• _Your task_
Return every line in the entries below where the word "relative" shows up.

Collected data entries
□ □ □ □ □ □ □

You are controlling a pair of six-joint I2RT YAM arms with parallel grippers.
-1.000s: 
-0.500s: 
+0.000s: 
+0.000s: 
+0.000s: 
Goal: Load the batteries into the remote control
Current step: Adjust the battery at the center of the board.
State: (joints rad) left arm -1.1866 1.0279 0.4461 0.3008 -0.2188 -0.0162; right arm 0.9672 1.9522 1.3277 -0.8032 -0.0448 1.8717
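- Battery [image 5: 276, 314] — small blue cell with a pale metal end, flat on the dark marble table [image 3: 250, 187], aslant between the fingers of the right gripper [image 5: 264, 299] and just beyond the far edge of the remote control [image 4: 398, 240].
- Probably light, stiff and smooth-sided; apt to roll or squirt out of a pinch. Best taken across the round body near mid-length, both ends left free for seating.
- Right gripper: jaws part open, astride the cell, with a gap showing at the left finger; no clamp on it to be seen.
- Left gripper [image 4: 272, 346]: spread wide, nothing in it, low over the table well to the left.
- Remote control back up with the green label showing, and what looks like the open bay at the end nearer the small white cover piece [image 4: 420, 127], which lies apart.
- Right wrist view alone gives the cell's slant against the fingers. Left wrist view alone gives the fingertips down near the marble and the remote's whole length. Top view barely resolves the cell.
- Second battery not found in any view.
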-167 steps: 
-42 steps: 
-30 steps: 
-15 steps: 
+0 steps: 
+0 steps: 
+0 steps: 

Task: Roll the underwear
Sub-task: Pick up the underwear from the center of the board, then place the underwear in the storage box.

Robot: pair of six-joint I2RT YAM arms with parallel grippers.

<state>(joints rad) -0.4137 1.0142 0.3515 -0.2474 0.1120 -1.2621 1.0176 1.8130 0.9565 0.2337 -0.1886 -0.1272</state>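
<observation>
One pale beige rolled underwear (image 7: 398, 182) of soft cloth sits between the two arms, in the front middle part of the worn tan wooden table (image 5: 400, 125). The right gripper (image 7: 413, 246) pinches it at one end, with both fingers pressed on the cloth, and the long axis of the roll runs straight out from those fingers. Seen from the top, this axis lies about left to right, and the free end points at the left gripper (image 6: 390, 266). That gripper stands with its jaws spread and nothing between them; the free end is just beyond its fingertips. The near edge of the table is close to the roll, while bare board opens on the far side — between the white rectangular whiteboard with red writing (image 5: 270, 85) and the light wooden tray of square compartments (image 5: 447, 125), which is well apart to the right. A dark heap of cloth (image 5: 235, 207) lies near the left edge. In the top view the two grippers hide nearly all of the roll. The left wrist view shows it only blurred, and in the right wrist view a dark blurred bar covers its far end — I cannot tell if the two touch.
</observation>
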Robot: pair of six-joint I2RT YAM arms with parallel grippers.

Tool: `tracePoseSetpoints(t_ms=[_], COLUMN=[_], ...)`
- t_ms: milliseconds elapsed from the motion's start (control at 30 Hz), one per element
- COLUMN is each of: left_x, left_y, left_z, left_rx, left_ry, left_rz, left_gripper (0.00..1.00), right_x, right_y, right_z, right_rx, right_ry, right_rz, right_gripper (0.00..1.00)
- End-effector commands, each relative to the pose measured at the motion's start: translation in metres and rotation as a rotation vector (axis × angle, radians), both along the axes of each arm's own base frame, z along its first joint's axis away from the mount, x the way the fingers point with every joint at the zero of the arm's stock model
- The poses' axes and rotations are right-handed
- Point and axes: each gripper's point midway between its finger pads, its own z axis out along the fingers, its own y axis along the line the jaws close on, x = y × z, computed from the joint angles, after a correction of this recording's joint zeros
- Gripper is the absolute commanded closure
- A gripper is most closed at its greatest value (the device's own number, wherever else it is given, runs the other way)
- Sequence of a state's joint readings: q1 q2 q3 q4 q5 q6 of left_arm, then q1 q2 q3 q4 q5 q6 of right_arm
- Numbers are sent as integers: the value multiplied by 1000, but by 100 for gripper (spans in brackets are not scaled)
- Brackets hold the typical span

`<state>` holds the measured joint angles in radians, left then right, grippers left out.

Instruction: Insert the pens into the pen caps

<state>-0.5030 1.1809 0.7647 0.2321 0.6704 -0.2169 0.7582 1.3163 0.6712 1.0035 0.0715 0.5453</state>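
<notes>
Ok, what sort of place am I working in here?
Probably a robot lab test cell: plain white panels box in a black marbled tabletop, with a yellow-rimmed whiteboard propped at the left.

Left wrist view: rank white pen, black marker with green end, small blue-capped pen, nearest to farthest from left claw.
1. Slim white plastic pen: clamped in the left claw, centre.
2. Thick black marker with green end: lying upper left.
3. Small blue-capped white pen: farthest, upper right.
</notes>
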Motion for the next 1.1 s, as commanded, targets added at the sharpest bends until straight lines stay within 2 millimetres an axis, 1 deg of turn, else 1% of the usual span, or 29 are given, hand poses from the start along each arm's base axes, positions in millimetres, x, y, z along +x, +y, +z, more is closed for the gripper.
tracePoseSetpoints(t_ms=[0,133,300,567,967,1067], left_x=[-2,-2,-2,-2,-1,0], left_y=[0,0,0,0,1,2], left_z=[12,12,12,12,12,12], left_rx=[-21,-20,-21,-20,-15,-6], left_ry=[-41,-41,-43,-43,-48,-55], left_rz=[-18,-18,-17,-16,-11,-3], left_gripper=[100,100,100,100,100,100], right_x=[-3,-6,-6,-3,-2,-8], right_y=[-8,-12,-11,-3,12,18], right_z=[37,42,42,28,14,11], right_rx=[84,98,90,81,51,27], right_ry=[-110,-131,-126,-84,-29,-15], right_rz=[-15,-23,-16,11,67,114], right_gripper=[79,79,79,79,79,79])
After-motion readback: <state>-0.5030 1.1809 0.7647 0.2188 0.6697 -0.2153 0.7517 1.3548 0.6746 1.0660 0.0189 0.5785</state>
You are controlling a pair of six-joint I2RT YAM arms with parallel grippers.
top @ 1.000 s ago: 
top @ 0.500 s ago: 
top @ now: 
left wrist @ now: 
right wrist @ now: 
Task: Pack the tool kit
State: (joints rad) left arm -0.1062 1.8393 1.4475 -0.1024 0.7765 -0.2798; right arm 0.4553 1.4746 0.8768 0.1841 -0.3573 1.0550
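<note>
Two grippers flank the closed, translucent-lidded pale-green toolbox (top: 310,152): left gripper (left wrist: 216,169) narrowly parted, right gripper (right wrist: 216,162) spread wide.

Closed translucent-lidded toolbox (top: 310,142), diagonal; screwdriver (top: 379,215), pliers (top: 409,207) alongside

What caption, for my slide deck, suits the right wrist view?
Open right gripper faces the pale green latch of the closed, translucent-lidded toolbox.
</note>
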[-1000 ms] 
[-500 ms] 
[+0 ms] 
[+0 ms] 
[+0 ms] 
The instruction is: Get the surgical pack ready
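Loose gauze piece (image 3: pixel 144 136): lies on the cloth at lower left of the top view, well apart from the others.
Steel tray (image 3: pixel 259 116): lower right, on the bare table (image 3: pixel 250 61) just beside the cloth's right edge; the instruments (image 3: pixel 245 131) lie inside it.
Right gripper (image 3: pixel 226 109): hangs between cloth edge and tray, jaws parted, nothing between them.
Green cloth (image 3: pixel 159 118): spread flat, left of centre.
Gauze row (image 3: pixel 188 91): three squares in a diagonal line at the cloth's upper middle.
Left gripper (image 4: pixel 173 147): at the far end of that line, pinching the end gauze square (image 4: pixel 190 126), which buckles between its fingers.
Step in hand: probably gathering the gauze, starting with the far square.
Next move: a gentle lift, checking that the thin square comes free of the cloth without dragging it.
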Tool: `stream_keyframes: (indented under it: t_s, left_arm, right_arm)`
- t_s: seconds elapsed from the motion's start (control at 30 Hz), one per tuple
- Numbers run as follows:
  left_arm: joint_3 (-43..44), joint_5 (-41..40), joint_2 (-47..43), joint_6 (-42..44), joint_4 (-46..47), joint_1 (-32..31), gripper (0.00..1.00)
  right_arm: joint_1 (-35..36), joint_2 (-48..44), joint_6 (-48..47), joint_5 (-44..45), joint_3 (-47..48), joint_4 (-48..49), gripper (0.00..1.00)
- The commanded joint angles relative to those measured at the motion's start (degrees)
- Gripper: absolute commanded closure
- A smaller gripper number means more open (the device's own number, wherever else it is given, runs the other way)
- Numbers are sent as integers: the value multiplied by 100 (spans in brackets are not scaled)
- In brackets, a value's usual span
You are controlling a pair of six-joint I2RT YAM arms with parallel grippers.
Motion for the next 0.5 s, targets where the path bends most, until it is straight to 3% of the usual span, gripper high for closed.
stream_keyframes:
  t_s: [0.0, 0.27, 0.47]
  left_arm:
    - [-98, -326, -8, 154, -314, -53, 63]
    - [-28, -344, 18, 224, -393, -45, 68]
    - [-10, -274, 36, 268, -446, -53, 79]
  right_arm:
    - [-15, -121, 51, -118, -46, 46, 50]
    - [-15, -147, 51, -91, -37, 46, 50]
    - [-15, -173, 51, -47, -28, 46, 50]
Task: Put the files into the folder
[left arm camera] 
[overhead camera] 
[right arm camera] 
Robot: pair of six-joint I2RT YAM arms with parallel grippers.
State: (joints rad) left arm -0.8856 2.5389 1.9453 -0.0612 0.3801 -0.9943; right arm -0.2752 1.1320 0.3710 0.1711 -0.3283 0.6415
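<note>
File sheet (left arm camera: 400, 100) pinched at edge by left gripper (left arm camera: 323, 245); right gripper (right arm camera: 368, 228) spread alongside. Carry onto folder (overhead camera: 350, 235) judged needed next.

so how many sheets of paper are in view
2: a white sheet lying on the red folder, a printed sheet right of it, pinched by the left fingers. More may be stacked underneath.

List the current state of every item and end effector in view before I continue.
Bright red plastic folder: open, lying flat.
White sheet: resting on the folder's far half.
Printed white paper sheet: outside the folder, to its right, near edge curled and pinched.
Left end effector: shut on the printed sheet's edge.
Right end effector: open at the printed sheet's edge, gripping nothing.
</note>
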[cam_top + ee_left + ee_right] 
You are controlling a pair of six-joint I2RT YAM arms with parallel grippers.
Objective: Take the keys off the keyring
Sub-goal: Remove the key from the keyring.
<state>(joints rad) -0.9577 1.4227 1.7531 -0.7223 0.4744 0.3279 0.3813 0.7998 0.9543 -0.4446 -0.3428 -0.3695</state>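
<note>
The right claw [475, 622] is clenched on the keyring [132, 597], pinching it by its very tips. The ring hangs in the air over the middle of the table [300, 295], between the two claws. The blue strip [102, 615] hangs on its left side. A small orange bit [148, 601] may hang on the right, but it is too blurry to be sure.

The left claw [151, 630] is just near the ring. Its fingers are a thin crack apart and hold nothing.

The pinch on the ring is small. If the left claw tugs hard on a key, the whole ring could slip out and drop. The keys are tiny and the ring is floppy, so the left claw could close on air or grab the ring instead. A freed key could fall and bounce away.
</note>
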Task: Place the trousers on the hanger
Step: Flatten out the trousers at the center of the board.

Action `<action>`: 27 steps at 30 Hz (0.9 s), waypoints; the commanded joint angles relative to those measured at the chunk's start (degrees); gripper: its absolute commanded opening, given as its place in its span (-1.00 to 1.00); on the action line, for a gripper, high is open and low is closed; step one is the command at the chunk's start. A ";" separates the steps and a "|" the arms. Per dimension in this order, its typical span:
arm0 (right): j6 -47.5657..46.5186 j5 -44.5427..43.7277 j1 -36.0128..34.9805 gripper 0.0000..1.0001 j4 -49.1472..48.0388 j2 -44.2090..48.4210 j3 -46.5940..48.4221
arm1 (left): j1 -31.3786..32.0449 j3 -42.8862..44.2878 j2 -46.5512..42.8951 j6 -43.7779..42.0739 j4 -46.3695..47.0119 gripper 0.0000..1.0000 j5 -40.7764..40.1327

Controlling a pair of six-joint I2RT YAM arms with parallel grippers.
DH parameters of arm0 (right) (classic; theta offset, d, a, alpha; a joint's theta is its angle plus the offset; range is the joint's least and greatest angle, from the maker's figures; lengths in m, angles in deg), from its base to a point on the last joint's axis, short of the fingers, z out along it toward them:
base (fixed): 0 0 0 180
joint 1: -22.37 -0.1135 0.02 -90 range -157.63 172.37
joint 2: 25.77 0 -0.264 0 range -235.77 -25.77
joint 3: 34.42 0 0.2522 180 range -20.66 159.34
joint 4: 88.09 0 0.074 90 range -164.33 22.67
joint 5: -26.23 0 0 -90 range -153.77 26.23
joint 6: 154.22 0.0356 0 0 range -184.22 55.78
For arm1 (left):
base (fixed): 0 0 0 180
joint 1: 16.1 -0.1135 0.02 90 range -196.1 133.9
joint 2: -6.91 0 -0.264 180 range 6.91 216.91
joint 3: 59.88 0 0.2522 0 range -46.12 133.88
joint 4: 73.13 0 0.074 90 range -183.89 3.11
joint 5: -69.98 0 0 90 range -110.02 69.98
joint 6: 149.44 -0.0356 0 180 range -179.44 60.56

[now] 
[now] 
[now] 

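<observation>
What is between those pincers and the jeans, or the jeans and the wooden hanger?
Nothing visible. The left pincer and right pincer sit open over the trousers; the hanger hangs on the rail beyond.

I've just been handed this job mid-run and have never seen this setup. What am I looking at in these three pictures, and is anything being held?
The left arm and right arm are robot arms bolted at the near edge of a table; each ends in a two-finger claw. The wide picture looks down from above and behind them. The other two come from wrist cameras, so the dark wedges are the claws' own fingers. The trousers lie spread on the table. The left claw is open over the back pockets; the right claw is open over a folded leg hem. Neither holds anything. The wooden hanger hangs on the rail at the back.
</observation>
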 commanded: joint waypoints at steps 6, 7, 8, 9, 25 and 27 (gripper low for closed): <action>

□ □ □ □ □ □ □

• _Result of the exercise_
- End-effector commands, each relative to the pose measured at the motion's start: translation in metres and rotation as a rotation vector (axis × angle, radians), both along the axes of each arm's own base frame, z along its first joint's axis away from the mount, x the way the fingers point with every joint at the zero of the arm's stock model
- The commanded joint angles relative to those measured at the motion's start (degrees)
Action `<action>`: 27 steps at 30 Hz (0.9 s), waypoints; the commanded joint angles relative to those measured at the chunk's start (degrees); gripper: its absolute commanded opening, given as its place in its span (-1.00 to 1.00); on the action line, for a gripper, high is open and low is closed; step one is the command at the chunk's start. A ";" separates the steps and a "|" the arms. Per dimension in this order, its typical span:

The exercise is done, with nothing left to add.